● **THE TASK**
In the entries that follow, the first line to write out is the one containing "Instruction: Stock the", and the last is the one containing "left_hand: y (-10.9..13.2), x". Reproduce that stretch exactly, with nothing before or after it.

● **AVAILABLE DATA**
══════════════════════════════

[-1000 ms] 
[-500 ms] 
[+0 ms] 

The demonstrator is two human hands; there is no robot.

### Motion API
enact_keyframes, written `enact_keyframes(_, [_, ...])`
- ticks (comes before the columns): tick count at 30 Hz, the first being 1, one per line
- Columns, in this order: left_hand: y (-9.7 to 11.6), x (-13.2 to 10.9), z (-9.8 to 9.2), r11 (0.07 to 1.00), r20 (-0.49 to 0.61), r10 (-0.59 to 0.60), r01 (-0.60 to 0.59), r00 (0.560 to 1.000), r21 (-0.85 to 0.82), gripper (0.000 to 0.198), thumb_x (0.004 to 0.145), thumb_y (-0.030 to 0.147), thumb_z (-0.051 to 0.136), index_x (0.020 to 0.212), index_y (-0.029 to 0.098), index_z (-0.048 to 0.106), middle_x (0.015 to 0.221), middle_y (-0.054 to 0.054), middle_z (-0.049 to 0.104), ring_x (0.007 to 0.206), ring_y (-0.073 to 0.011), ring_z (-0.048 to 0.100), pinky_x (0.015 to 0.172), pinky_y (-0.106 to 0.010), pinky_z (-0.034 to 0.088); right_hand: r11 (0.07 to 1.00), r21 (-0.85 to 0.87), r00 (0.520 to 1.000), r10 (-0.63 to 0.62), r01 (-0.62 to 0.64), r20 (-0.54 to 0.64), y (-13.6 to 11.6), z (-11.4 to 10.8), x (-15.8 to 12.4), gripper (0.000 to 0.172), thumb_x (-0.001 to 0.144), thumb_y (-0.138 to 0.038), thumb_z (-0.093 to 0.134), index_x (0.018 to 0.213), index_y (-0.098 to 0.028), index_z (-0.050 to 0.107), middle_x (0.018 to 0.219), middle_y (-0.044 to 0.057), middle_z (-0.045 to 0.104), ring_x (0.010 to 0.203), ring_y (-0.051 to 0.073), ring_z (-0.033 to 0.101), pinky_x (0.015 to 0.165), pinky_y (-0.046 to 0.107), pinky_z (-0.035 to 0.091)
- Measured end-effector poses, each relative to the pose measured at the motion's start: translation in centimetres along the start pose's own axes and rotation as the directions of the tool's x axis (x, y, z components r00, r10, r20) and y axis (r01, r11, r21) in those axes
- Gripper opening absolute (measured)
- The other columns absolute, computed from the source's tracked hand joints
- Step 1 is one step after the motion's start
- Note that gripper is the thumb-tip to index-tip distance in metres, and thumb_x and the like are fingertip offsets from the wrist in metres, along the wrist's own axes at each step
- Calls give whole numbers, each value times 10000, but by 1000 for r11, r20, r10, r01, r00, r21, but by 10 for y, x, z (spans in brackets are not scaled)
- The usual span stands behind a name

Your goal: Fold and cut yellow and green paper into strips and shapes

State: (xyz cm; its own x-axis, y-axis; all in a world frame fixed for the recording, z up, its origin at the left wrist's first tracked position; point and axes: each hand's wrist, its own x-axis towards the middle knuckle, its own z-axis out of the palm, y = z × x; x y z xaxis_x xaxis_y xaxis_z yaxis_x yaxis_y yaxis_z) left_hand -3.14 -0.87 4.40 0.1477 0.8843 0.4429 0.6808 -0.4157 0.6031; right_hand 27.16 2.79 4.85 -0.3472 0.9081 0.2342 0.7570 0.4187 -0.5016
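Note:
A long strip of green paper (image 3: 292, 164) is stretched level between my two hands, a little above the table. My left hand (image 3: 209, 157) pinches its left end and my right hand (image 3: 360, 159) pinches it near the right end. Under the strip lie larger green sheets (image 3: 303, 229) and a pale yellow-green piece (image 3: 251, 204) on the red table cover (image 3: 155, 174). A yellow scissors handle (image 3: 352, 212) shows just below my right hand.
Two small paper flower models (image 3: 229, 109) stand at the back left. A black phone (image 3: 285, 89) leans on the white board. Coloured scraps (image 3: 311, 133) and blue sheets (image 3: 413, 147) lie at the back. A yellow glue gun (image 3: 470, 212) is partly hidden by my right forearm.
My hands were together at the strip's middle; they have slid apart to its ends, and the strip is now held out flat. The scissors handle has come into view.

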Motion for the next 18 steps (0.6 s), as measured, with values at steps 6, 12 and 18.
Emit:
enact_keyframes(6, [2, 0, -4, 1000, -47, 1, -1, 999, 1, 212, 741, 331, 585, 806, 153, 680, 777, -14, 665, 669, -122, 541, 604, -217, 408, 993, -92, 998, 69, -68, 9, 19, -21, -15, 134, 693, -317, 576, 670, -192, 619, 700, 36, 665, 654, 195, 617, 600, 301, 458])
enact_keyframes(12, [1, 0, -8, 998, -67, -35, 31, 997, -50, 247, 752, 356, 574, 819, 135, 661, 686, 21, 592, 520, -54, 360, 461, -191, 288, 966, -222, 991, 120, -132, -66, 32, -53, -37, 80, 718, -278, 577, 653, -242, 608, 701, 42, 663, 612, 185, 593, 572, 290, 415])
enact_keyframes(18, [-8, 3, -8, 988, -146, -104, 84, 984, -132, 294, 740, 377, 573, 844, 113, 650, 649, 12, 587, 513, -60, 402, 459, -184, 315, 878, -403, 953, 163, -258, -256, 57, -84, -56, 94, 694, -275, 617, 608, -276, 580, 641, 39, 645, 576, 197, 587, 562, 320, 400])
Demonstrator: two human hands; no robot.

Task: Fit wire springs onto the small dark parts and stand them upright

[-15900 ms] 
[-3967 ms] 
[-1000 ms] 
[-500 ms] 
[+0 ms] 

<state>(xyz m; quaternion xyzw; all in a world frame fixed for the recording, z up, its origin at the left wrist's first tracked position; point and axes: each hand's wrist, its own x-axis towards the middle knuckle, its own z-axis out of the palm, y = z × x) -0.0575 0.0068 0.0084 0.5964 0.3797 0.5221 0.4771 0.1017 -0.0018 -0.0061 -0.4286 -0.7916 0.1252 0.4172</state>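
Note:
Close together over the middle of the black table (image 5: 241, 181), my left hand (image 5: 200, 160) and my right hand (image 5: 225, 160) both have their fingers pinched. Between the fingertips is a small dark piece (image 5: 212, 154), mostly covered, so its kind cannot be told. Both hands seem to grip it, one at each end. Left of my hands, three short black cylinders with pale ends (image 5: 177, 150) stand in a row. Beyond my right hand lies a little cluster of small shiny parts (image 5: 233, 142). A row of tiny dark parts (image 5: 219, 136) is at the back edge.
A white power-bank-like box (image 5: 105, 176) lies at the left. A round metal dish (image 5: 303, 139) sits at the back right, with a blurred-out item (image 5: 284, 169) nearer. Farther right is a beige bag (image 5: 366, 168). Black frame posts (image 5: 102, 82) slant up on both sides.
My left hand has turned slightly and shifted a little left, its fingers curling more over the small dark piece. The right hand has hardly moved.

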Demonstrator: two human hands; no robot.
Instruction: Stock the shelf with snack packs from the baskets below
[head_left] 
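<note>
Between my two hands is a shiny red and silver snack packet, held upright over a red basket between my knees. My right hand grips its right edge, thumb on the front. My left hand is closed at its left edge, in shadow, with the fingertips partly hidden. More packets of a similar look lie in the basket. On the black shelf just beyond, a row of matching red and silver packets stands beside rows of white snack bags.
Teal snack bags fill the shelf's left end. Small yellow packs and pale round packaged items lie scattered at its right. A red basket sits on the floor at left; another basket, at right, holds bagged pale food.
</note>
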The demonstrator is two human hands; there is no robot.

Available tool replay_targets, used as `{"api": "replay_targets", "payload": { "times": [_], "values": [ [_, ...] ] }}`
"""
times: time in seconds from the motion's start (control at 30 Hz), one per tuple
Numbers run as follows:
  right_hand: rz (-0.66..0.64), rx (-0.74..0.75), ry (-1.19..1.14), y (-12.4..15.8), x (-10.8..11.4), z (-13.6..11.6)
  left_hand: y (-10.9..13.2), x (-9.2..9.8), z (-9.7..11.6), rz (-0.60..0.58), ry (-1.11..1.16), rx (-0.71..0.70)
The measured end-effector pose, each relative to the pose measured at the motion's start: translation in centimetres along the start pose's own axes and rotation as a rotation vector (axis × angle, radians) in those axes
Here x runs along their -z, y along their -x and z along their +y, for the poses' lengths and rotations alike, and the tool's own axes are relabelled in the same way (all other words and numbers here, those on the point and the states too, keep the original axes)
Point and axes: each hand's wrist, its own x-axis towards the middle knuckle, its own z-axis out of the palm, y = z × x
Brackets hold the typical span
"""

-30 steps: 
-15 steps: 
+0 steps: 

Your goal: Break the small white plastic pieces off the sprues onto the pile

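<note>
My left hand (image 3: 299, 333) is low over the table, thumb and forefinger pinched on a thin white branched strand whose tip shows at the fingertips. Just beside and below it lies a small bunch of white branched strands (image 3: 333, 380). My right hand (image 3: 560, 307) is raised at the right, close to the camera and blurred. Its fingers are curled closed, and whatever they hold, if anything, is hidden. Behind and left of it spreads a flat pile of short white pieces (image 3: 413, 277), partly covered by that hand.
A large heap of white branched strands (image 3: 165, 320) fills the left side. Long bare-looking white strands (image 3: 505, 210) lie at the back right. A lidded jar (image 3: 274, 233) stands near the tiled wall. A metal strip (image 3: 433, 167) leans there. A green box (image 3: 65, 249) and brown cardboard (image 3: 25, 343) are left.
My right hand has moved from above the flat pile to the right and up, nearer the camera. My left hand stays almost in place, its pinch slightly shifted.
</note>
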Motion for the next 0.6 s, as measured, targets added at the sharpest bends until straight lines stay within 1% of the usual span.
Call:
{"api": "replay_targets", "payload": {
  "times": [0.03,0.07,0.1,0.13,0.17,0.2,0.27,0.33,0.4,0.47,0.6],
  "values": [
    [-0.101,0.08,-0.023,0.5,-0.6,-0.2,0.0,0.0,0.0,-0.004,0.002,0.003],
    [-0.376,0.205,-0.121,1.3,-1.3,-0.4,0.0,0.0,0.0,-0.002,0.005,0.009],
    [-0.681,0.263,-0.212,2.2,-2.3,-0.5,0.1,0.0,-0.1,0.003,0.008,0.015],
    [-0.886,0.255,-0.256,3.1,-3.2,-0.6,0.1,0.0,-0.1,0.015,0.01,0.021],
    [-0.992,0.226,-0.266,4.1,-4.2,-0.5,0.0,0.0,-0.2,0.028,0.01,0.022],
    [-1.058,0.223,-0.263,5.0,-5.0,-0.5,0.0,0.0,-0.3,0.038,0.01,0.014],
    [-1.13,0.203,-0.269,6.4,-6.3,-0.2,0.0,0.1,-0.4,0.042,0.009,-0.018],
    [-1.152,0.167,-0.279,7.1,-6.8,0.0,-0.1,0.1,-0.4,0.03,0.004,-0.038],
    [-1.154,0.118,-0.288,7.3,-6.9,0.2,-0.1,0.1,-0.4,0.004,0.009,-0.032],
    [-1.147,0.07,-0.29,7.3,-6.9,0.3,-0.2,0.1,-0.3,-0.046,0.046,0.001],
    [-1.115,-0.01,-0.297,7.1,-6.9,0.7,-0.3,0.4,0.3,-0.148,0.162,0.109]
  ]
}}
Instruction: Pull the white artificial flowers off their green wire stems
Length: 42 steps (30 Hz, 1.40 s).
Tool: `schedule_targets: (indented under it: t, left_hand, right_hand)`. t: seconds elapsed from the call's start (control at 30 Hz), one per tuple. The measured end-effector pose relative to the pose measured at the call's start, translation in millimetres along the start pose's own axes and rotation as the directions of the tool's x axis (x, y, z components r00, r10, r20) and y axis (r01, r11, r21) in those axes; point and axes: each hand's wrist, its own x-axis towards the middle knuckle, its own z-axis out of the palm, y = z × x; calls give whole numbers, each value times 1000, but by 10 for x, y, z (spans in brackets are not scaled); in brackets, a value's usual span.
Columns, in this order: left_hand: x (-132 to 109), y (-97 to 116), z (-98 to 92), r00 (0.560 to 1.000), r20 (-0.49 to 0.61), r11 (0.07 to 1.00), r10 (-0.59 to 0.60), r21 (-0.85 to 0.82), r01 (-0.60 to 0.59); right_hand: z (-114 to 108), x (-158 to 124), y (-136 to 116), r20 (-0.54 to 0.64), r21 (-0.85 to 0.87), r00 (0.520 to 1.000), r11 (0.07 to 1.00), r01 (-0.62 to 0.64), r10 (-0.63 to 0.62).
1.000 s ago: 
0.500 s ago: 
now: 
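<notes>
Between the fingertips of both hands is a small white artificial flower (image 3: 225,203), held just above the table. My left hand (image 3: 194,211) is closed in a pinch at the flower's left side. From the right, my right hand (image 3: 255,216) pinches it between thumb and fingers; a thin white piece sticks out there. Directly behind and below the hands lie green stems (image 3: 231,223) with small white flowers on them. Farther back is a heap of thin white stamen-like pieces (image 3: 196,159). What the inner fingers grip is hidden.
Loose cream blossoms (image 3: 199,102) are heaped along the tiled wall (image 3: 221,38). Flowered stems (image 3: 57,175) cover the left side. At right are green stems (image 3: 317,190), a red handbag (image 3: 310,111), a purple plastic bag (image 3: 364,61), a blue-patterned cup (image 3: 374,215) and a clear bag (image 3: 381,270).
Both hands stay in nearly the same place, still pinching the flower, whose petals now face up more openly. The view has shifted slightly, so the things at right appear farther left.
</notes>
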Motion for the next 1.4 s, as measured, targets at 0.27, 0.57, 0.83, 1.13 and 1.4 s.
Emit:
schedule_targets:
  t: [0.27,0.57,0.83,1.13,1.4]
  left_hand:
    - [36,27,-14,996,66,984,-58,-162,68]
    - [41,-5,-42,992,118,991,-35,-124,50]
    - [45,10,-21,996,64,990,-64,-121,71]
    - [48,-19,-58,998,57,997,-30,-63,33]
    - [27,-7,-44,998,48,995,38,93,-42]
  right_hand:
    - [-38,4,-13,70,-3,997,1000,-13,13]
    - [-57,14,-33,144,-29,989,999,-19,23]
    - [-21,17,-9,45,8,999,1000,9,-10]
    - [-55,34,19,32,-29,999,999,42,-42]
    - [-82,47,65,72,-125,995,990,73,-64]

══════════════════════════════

● **REPLY TO THE TASK**
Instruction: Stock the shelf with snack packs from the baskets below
[head_left] 
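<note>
Between my two hands is a shiny red and silver snack packet, held upright over a red basket between my knees. My right hand grips its right edge, thumb on the front. My left hand is closed at its left edge, in shadow, with the fingertips partly hidden. More packets of a similar look lie in the basket. On the black shelf just beyond, a row of matching red and silver packets stands beside rows of white snack bags.
Teal snack bags fill the shelf's left end. Small yellow packs and pale round packaged items lie scattered at its right. A red basket sits on the floor at left; another basket, at right, holds bagged pale food.
</note>
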The demonstrator is two human hands; there is no robot.

Available tool replay_targets, used as `{"api": "replay_targets", "payload": { "times": [_], "values": [ [_, ...] ] }}`
"""
times: time in seconds from the motion's start (control at 30 Hz), one per tuple
Numbers run as follows:
  right_hand: rz (-0.66..0.64), rx (-0.74..0.75), ry (-1.19..1.14), y (-12.4..15.8), x (-10.8..11.4), z (-13.6..11.6)
  left_hand: y (-10.9..13.2), x (-9.2..9.8), z (-9.7..11.6), rz (-0.60..0.58), ry (-1.11..1.16), rx (-0.71..0.70)

There is no more to the output.